> [Task to carry out]
All entries are to be copied verbatim, while the pictures stay out.

> [Records for this task]
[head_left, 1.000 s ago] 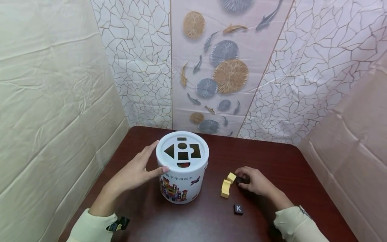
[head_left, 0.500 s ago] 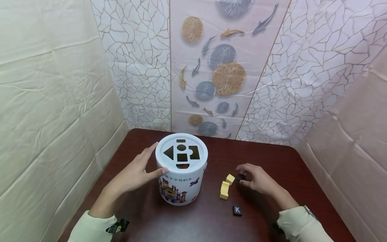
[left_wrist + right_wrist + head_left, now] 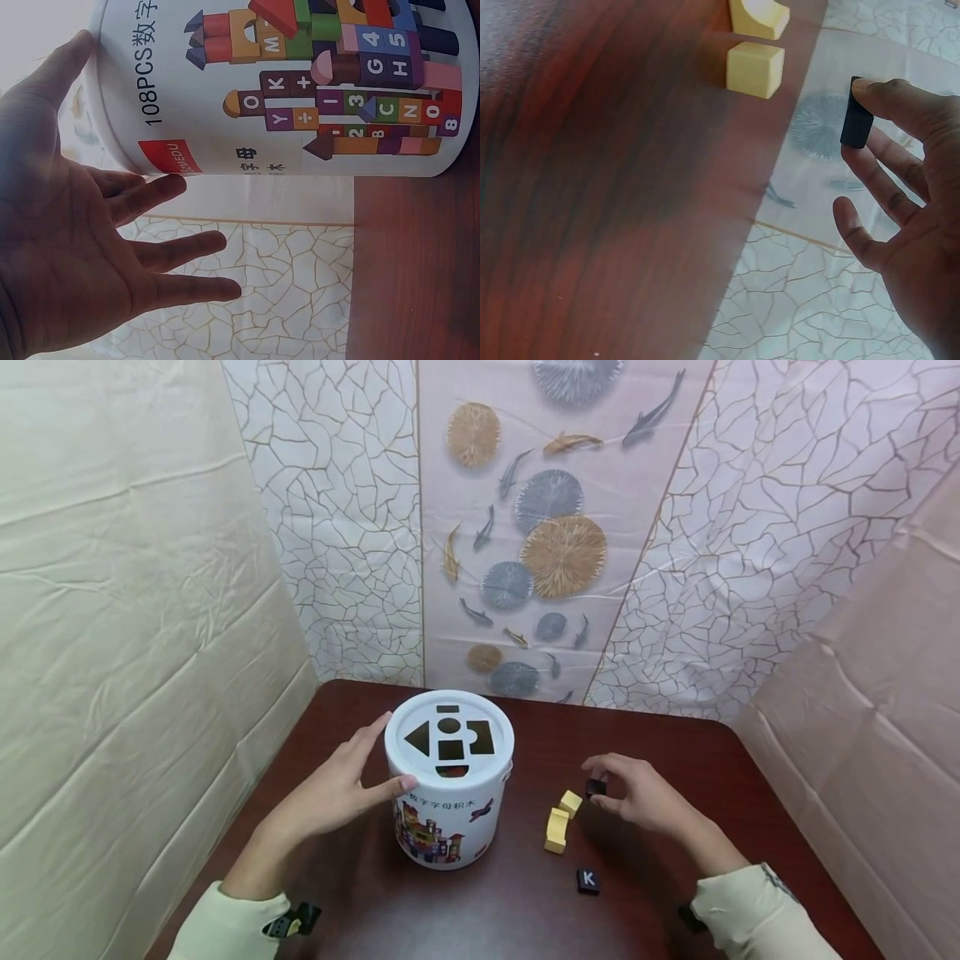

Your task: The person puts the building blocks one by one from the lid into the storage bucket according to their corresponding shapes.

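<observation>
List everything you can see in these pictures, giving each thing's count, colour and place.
Round white bucket with shape-cut lid: 1, white, table's left-centre.
Pale yellow wooden blocks: 2, yellow, right of bucket, one a cube, one with a curved cut-out.
Black letter K tile: 1, black, near edge.
Small black block: 1, black, pinched off the table.
Dark red-brown wooden table: 1.
Left hand: on bucket's side.
Right hand: pinching the black block.

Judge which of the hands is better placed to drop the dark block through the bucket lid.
Right, probably. The right hand already pinches the dark block above the table, beside the white bucket. The left hand rests open against the bucket's side, steadying it.
</observation>
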`<state>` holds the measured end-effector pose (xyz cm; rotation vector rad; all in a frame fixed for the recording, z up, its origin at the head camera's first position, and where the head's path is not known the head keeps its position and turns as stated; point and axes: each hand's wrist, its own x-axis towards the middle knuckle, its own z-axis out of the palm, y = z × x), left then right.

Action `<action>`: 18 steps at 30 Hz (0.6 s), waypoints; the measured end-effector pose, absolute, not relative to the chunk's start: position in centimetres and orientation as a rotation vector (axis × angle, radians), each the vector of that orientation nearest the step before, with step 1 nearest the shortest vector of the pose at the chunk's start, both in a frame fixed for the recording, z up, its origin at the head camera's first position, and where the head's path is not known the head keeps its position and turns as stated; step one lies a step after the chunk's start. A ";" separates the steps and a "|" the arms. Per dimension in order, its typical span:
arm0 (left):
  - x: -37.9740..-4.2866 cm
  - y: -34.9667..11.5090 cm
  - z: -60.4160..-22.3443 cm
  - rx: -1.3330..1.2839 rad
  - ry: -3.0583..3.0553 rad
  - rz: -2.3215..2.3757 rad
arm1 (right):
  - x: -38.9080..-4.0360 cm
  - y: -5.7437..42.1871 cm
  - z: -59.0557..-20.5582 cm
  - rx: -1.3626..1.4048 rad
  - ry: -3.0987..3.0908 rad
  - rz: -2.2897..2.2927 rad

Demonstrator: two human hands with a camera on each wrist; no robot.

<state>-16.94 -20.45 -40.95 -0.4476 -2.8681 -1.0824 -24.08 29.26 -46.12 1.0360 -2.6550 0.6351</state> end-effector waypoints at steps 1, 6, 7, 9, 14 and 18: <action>-17.0 -20.5 -41.0 -0.452 -2.866 -1.081 | -24.1 29.2 -45.9 1.043 -2.644 0.630; -16.9 -20.5 -41.0 -0.438 -2.882 -1.096 | -23.9 28.8 -45.1 1.065 -2.603 0.623; -16.9 -20.5 -41.1 -0.435 -2.885 -1.102 | -23.8 28.8 -45.0 1.068 -2.597 0.621; -16.9 -20.5 -41.1 -0.430 -2.890 -1.112 | -23.7 28.6 -44.7 1.073 -2.587 0.615; -17.0 -20.4 -41.1 -0.442 -2.880 -1.119 | -23.4 27.9 -43.5 1.102 -2.538 0.589; -17.1 -20.3 -41.1 -0.444 -2.871 -1.140 | -23.2 27.3 -42.7 1.115 -2.518 0.565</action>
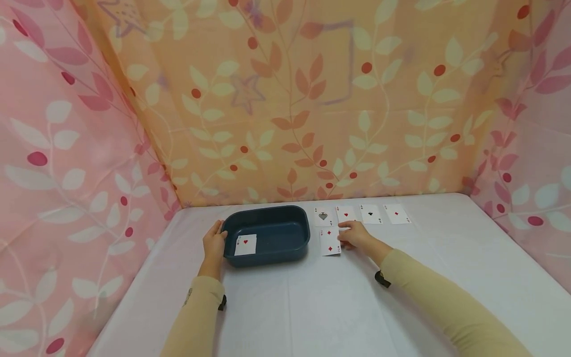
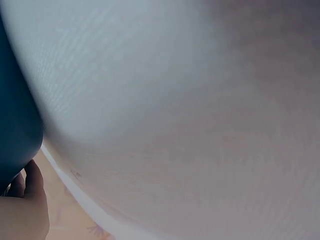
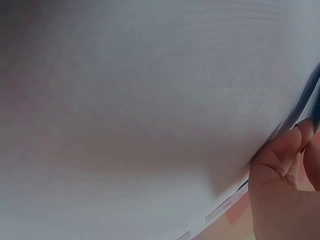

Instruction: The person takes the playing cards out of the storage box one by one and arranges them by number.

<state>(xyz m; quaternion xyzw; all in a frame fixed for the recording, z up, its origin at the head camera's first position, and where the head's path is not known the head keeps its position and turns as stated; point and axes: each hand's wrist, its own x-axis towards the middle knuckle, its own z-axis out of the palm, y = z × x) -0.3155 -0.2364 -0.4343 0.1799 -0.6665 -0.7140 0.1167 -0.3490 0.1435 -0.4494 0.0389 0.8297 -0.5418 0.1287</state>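
Observation:
My left hand (image 1: 214, 244) grips the left end of a dark blue rectangular tub (image 1: 271, 258), with the thumb at the rim. In the left wrist view, the fingers (image 2: 34, 180) lie against the tub's wall. Inside the tub, at the front left, is a white playing card (image 1: 250, 247) with a red heart. To the right of the tub my right hand (image 1: 357, 235) pinches the right edge of a two of diamonds (image 1: 329, 242). The right wrist view shows the thumb (image 3: 280, 152) and fingers close together; the card is mostly hidden there.
Behind the two of diamonds is a row of aces: spades (image 1: 323, 216), hearts (image 1: 345, 213), clubs (image 1: 371, 214) and diamonds (image 1: 396, 214). A white cloth (image 1: 285, 317) covers the table. Patterned fabric walls (image 1: 294, 99) stand at the back and both sides.

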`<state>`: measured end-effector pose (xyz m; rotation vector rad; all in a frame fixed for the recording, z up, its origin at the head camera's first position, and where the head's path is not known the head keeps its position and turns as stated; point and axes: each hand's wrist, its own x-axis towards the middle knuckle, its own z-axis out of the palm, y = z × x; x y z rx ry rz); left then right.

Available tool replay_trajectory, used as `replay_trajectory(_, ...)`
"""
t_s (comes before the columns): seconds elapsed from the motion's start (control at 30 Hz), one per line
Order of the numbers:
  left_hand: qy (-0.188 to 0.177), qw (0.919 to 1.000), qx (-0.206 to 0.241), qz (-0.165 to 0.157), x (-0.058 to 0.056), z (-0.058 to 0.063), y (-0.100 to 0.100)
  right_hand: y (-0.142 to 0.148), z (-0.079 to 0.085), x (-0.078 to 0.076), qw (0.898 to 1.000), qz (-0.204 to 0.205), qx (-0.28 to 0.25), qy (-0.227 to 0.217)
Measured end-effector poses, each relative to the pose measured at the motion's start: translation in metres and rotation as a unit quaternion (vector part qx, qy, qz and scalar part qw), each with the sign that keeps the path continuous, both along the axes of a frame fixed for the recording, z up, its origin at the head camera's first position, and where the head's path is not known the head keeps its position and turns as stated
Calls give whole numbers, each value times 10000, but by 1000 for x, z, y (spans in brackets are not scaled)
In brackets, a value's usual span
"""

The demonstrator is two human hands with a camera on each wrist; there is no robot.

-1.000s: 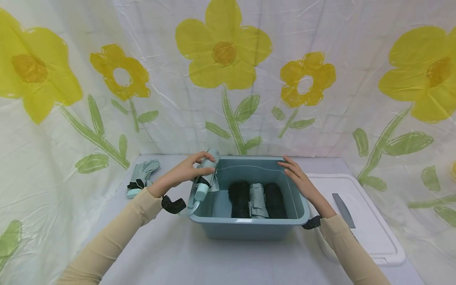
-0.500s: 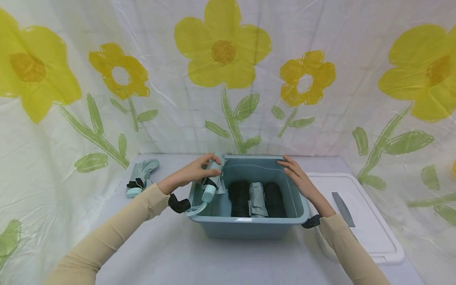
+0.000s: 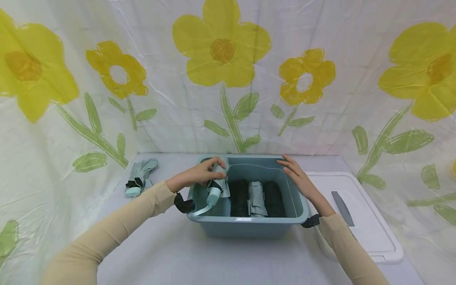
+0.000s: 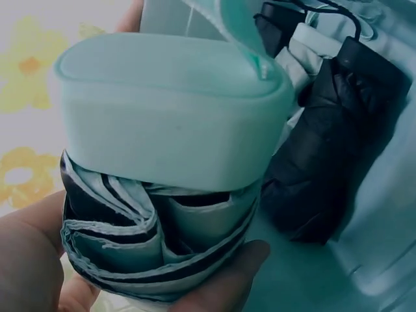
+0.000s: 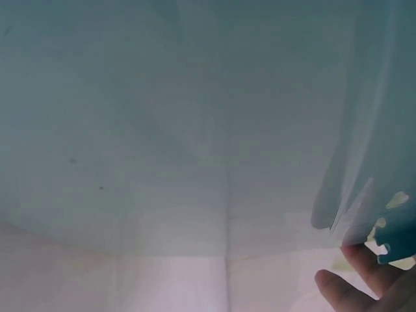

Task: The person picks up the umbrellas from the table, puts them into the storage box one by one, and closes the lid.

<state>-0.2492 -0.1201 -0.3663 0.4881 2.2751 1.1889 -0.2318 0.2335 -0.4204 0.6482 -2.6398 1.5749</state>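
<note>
Here's the left hand [image 3: 204, 173], and we see its grip clamped round the fabric of a folded pale green umbrella [image 4: 166, 162], thumb on one side, fingers on the other. We have it tilted over the left end of the blue bin [image 3: 249, 230], the handle [image 3: 214, 195] toward us and the strap [image 3: 201, 211] trailing off it; whether it touches the wall we can't tell.

How does it handle? Light, we'd judge: a firm core under soft, loosely gathered cloth that could slide or unfurl if pinched shallowly. The handle looks hard and smooth, perhaps a bit slippery, so round the middle of the bundle seems our best hold. Nothing here strikes us as fragile.

Over at the right rim, the right hand [image 3: 295, 176] spreads its fingers, gripping nothing. Inside, we count a black umbrella [image 3: 239, 198], a pale one [image 3: 256, 198] and a second black one [image 3: 274, 198], side by side. Another pale green umbrella [image 3: 139, 176] lies left on the table [image 3: 160, 249].

Brands? We spot none; small dark marks on the white lid [image 3: 370, 209] are too tiny to read.
</note>
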Motion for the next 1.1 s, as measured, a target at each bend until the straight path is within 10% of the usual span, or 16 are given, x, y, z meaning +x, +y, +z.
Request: replay_trajectory(1.1, -478, 9983, -321, 69, -4, -24, 34, 5, -11, -9, 10000, 30, -40, 63)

> [Written solution]
[head_left, 1.000 s ago] 
[head_left, 0.500 s ago] 
[left_wrist + right_wrist + head_left, now] 

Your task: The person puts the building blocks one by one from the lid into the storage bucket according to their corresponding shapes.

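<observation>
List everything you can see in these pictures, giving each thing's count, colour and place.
Round white bucket with shape-cut lid: 1, white, table's left-centre.
Pale yellow wooden blocks: 2, yellow, right of bucket, one a cube, one with a curved cut-out.
Black letter K tile: 1, black, near edge.
Small black block: 1, black, pinched off the table.
Dark red-brown wooden table: 1.
Left hand: on bucket's side.
Right hand: pinching the black block.

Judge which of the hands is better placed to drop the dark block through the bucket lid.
Right, probably. The right hand already pinches the dark block above the table, beside the white bucket. The left hand rests open against the bucket's side, steadying it.
</observation>
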`<state>` holds the measured end-effector pose (xyz cm; rotation vector rad; all in a frame fixed for the recording, z up, its origin at the head camera's first position, and where the head's path is not known the head keeps its position and turns as stated; point and axes: each hand's wrist, its own x-axis towards the middle knuckle, its own z-axis out of the palm, y = z × x), left then right.

Action `<action>`: 18 steps at 30 Hz (0.6 s), waypoints; the measured end-effector pose, absolute, not relative to the chunk's start: position in centimetres and orientation as a rotation vector (axis × angle, radians), each the vector of that orientation nearest the step before, with step 1 nearest the shortest vector of the pose at the chunk's start, both in a frame fixed for the recording, z up, its origin at the head camera's first position, and where the head's path is not known the head keeps its position and turns as stated; step one lies a step after the chunk's start. A ";" separates the steps and a "|" the arms. Per dimension in order, its typical span:
arm0 (left):
  - x: -37.9740..-4.2866 cm
  - y: -34.9667..11.5090 cm
  - z: -60.4160..-22.3443 cm
  - rx: -1.3330..1.2839 rad
  - ry: -3.0583..3.0553 rad
  - rz: -2.3215..2.3757 rad
arm1 (right):
  - x: -38.9080..-4.0360 cm
  - y: -5.7437..42.1871 cm
  - z: -59.0557..-20.5582 cm
  - rx: -1.3626..1.4048 rad
  - ry: -3.0987..3.0908 rad
  - rz: -2.2897..2.2927 rad

Demonstrator: two human hands with a camera on each wrist; no robot.

<state>-16.94 -20.45 -40.95 -0.4476 -2.8681 -1.0824 -24.08 29.26 -46.12 1.0360 -2.6550 0.6351</state> end-effector waypoints at steps 1, 6, 7, 9, 14 and 18: <action>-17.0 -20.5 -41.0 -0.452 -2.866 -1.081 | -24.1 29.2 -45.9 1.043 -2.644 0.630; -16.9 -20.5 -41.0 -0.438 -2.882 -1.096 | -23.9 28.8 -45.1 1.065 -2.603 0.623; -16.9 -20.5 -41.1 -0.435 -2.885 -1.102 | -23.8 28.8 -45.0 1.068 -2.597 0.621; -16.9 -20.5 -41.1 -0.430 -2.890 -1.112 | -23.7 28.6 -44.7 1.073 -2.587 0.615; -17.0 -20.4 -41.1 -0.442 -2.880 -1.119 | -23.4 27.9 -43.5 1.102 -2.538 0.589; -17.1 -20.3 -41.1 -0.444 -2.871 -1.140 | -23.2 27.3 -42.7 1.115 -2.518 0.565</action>

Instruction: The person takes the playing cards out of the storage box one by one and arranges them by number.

<state>(xyz m; quaternion xyzw; all in a frame fixed for the recording, z up, its origin at the head camera's first position, and where the head's path is not known the head keeps its position and turns as stated; point and axes: each hand's wrist, its own x-axis towards the middle knuckle, its own z-axis out of the palm, y = z × x) -0.3155 -0.2364 -0.4343 0.1799 -0.6665 -0.7140 0.1167 -0.3490 0.1435 -0.4494 0.0389 0.8297 -0.5418 0.1287</state>
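Observation:
My left hand (image 1: 214, 244) grips the left end of a dark blue rectangular tub (image 1: 271, 258), with the thumb at the rim. In the left wrist view, the fingers (image 2: 34, 180) lie against the tub's wall. Inside the tub, at the front left, is a white playing card (image 1: 250, 247) with a red heart. To the right of the tub my right hand (image 1: 357, 235) pinches the right edge of a two of diamonds (image 1: 329, 242). The right wrist view shows the thumb (image 3: 280, 152) and fingers close together; the card is mostly hidden there.
Behind the two of diamonds is a row of aces: spades (image 1: 323, 216), hearts (image 1: 345, 213), clubs (image 1: 371, 214) and diamonds (image 1: 396, 214). A white cloth (image 1: 285, 317) covers the table. Patterned fabric walls (image 1: 294, 99) stand at the back and both sides.
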
`<state>`: measured end-effector pose (xyz m; rotation vector rad; all in a frame fixed for the recording, z up, its origin at the head camera's first position, and where the head's path is not known the head keeps its position and turns as stated; point and axes: each hand's wrist, its own x-axis towards the middle knuckle, its own z-axis out of the palm, y = z × x; x y z rx ry rz); left then right.

Available tool replay_trajectory, used as `replay_trajectory(_, ...)`
"""
t_s (comes before the columns): seconds elapsed from the motion's start (control at 30 Hz), one per line
Order of the numbers:
  left_hand: qy (-0.188 to 0.177), qw (0.919 to 1.000), qx (-0.206 to 0.241), qz (-0.165 to 0.157), x (-0.058 to 0.056), z (-0.058 to 0.063), y (-0.100 to 0.100)
  right_hand: y (-0.142 to 0.148), z (-0.079 to 0.085), x (-0.078 to 0.076), qw (0.898 to 1.000), qz (-0.204 to 0.205), qx (-0.28 to 0.25), qy (-0.227 to 0.217)
Measured end-effector poses, each relative to the pose measured at the motion's start: translation in metres and rotation as a unit quaternion (vector part qx, qy, qz and scalar part qw), each with the sign that keeps the path continuous, both along the axes of a frame fixed for the recording, z up, its origin at the head camera's first position, and where the head's path is not known the head keeps its position and turns as stated
Calls give whole numbers, each value times 10000, but by 1000 for x, z, y (spans in brackets are not scaled)
In brackets, a value's usual span
"""

The demonstrator is two human hands with a camera on each wrist; there is no robot.

-1.000s: 
-0.500s: 
+0.000s: 
+0.000s: 
+0.000s: 

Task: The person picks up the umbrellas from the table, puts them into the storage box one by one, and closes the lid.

<state>-0.2492 -0.1201 -0.3663 0.4881 2.2751 1.1889 -0.2318 0.2335 -0.4204 0.6482 -2.6398 1.5749</state>
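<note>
Here's the left hand [image 3: 204, 173], and we see its grip clamped round the fabric of a folded pale green umbrella [image 4: 166, 162], thumb on one side, fingers on the other. We have it tilted over the left end of the blue bin [image 3: 249, 230], the handle [image 3: 214, 195] toward us and the strap [image 3: 201, 211] trailing off it; whether it touches the wall we can't tell.

How does it handle? Light, we'd judge: a firm core under soft, loosely gathered cloth that could slide or unfurl if pinched shallowly. The handle looks hard and smooth, perhaps a bit slippery, so round the middle of the bundle seems our best hold. Nothing here strikes us as fragile.

Over at the right rim, the right hand [image 3: 295, 176] spreads its fingers, gripping nothing. Inside, we count a black umbrella [image 3: 239, 198], a pale one [image 3: 256, 198] and a second black one [image 3: 274, 198], side by side. Another pale green umbrella [image 3: 139, 176] lies left on the table [image 3: 160, 249].

Brands? We spot none; small dark marks on the white lid [image 3: 370, 209] are too tiny to read.
</note>
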Motion for the next 1.1 s, as measured, a target at each bend until the straight path is within 10% of the usual span, or 16 are given, x, y, z meaning +x, +y, +z.
Request: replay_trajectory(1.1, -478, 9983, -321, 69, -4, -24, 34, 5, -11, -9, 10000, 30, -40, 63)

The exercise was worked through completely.